Bill Fitch, the former Gophers men's basketball coach who went on to a successful career in the NBA, died Wednesday at 89.
He coached the third-most games in NBA history and had the 11th-most victories.
Fitch's death was announced by Pacers coach Rick Carlisle, who started his professional coaching career under Fitch. Carlisle had been in contact with Fitch's daughter, Marcy Ann Coville, and said Fitch died in Lake Conroe, Texas.
Fitch was a product of the Midwest, raised in Iowa he got his coaching start as an assistant at Creighton before becoming the head coach at Coe College, in his hometown of Cedar Rapids, Iowa, in 1958.
He would have stints at North Dakota — where he reached back-to-back Division II Final Fours in 1965 and 1966 and coached fellow future Hall of Famer Phil Jackson — and Bowling Green before coming to the University of Minnesota in 1968.
Fitch took over a Gophers team that finished last in the Big Ten the previous season.

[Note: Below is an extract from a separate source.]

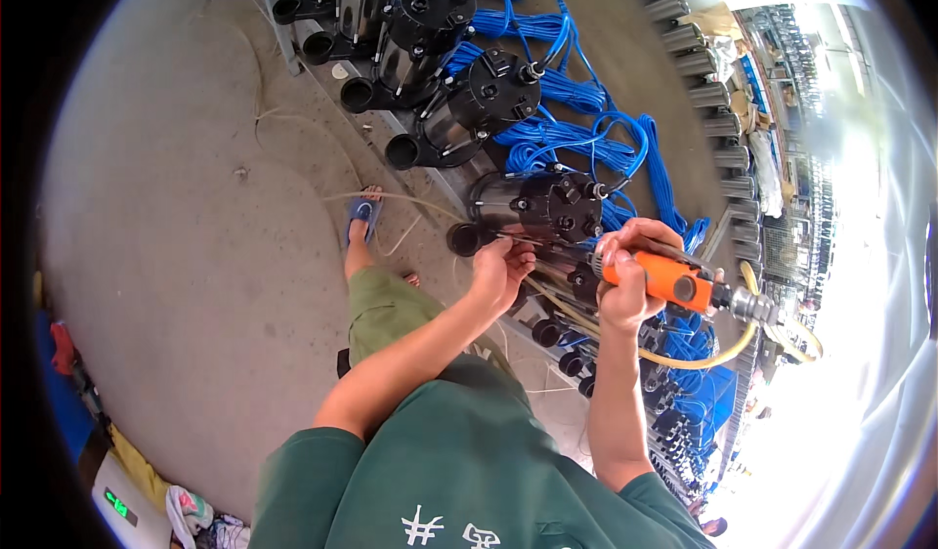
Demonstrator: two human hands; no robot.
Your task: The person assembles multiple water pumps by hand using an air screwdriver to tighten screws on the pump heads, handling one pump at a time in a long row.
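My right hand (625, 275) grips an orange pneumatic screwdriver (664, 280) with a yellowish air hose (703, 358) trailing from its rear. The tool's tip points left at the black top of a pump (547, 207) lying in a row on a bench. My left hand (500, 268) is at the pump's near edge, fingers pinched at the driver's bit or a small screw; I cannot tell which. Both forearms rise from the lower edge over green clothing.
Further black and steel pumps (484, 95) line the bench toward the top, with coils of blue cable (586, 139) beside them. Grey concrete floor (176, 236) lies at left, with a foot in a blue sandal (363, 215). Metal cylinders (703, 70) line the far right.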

"It's just not in my nature to like to lose," Fitch told the Star Tribune when he was hired. "I took this job because it was a challenge, but also because it could turn out to be a helluva job after we get the program going."
It was that attitude — that he could take over a moribund basketball team and turn it around — that would illuminate his entire career, from the college ranks to an NBA title with the Boston Celtics in 1981.
The Gophers — who finished 7-17 overall and 4-10 in the Big Ten the previous season — went 12-12 and 6-8 in conference play in Fitch's first campaign. They would improve to 13-11 and 7-7 the next year before Fitch left for the NBA to become the head coach of the Cleveland Cavaliers.
The news of his departure came as a shock to players — "No man, it can't be true, I can't believe it," was how Gophers captain Eric Hill put it upon hearing that Fitch was leaving the U — but Fitch had been heavily recruited by the Cavaliers for their inaugural NBA season and the contract eventually became too good to pass up.
"I've been coaching for 20 years and I still don't own my house," he said at the time.
Fitch would never coach in college again. Instead he embarked on a 25-year NBA career with stops in Cleveland, Boston, Houston, New Jersey and Los Angeles, with the Clippers.
He built a reputation on taking over last-place teams and turning them into contenders.
The Cavaliers were in their inaugural season in 1970-1971 when Fitch was named coach and they finished 15-67. By 1975-1976, they were winning the NBA Central Division and reached the conference finals.
Boston had gone 29-53 before Fitch took over in 1979 and two years later they won a championship in Fitch's lone trip to the NBA Finals.
That 1981 Celtics team featured Larry Bird, Cedric Maxwell, Robert Parish and rookie Kevin McHale out of Minnesota.
Boston finished the regular season 62-20 and overcame a 3-1 deficit in the Eastern Conference Finals against Philadelphia before beating Houston in six games in the NBA Finals.
McHale told the Star Tribune after winning the title that Fitch played a key role in helping create a defensive scheme to stop 76ers star Julius Erving to reach the Finals. "I don't know if anybody can stop Erving, but I thought we did a good job in holding him down," McHale said. "Coach Bill Fitch helped me improve my defensive play. In the pros, you have to overcome the picks and the screens. You learn in a hurry."
Every pro team under Fitch made the playoffs at least once, and his 2,050 NBA games coached ranks third all-time behind only Lenny Wilkens and Don Nelson. He was twice named the NBA Coach of the Year. His final coaching record was 944-1,104.
Though he was known to have an abrasive coaching style, he revolutionized the use of recording practices and game film to study opponents and his own team.
He told the Star Tribune when he took the Gophers job that he wasn't for everyone.
"I say what I think," he said. "I probably don't make too many friends that way, but the friends I do make are good ones."
In his coaching philosophy, Fitch said, details and fundamentals were essential to building a team from the ground up.
"The game has got to come to a point where the fundamental things become a habit," he said. "Basketball is a game of condition, both mental and physical."